▶ **How to complete this task**: Filter the records for "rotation" and keep each line that has it.

▶ **Data for this exercise**:
Segment Open
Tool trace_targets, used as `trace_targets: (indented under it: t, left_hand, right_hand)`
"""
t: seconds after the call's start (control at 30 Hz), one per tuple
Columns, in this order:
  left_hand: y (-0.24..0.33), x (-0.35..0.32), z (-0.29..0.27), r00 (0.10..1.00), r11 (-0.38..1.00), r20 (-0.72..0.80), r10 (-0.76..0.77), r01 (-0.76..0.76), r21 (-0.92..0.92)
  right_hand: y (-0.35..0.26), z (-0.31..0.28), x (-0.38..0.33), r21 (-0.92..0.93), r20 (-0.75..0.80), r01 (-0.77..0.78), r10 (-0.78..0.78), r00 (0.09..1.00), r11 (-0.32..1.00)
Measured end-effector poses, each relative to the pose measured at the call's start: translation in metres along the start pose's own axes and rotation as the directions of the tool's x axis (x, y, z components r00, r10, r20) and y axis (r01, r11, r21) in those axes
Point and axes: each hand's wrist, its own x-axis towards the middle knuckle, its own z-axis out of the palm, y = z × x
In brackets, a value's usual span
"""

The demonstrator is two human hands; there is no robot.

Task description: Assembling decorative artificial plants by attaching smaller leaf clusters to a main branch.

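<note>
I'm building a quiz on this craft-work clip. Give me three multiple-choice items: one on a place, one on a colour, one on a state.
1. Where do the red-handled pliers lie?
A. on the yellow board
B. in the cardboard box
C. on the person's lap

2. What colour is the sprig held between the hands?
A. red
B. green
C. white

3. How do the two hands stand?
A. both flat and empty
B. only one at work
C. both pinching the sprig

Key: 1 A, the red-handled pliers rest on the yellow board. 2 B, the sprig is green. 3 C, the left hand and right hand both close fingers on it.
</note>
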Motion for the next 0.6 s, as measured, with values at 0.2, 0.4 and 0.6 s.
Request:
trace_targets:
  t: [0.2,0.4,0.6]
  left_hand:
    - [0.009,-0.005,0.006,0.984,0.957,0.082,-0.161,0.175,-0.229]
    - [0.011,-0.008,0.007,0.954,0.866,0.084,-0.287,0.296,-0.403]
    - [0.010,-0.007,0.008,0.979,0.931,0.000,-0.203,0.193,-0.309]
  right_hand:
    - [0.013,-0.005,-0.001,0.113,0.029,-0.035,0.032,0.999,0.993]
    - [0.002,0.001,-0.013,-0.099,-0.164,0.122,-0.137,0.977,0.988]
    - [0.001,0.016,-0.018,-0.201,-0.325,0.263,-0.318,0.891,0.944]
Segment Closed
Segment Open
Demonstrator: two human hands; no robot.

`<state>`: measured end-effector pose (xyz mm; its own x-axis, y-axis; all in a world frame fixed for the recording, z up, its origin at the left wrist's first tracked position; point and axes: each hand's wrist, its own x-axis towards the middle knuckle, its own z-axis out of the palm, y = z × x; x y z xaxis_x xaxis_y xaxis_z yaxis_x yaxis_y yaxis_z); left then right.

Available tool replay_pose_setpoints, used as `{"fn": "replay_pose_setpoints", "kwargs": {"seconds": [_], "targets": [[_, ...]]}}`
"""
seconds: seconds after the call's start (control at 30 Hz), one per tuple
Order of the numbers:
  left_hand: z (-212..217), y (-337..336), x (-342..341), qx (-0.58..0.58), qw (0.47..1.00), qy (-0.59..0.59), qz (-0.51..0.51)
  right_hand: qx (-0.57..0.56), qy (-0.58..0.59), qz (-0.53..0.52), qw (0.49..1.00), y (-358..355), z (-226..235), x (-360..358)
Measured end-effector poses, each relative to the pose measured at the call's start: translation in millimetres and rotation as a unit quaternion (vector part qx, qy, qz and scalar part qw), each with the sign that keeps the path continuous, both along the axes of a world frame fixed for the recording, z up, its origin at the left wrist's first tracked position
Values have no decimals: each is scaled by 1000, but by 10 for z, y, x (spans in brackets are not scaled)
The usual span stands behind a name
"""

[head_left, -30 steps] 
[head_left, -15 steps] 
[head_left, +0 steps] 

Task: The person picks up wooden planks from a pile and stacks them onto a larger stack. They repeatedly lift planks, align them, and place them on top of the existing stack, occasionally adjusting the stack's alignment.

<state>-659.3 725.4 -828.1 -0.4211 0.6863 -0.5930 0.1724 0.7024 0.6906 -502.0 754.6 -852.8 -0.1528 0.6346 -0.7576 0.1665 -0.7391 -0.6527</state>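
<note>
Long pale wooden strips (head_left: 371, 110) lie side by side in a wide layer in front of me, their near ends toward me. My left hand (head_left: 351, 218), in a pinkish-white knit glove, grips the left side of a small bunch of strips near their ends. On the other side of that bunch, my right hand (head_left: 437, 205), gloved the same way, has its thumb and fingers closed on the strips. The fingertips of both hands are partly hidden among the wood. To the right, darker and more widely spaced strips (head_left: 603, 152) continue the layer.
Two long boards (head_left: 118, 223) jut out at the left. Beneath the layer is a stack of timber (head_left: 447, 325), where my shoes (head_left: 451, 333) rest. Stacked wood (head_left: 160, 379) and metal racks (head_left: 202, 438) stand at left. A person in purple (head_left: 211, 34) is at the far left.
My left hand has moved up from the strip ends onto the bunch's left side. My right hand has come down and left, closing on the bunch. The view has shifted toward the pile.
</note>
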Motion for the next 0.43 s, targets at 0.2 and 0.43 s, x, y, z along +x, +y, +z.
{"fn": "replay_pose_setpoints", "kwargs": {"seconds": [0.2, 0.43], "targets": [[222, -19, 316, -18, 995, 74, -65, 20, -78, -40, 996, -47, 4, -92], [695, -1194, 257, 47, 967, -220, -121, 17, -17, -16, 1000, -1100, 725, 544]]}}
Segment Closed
▶ **Response**:
Measured end-effector poses, each relative to the pose measured at the call's start: translation in metres along the start pose's own axes and rotation as the directions of the tool's x axis (x, y, z components r00, r10, r20) and y axis (r01, r11, r21) in those axes
Measured end-effector poses, each relative to the pose measured at the call's start: translation in millimetres and rotation as a unit quaternion (vector part qx, qy, qz and scalar part qw), each with the sign that keeps the path continuous, both along the axes of a world frame fixed for the recording, z up, its origin at the left wrist's first tracked position

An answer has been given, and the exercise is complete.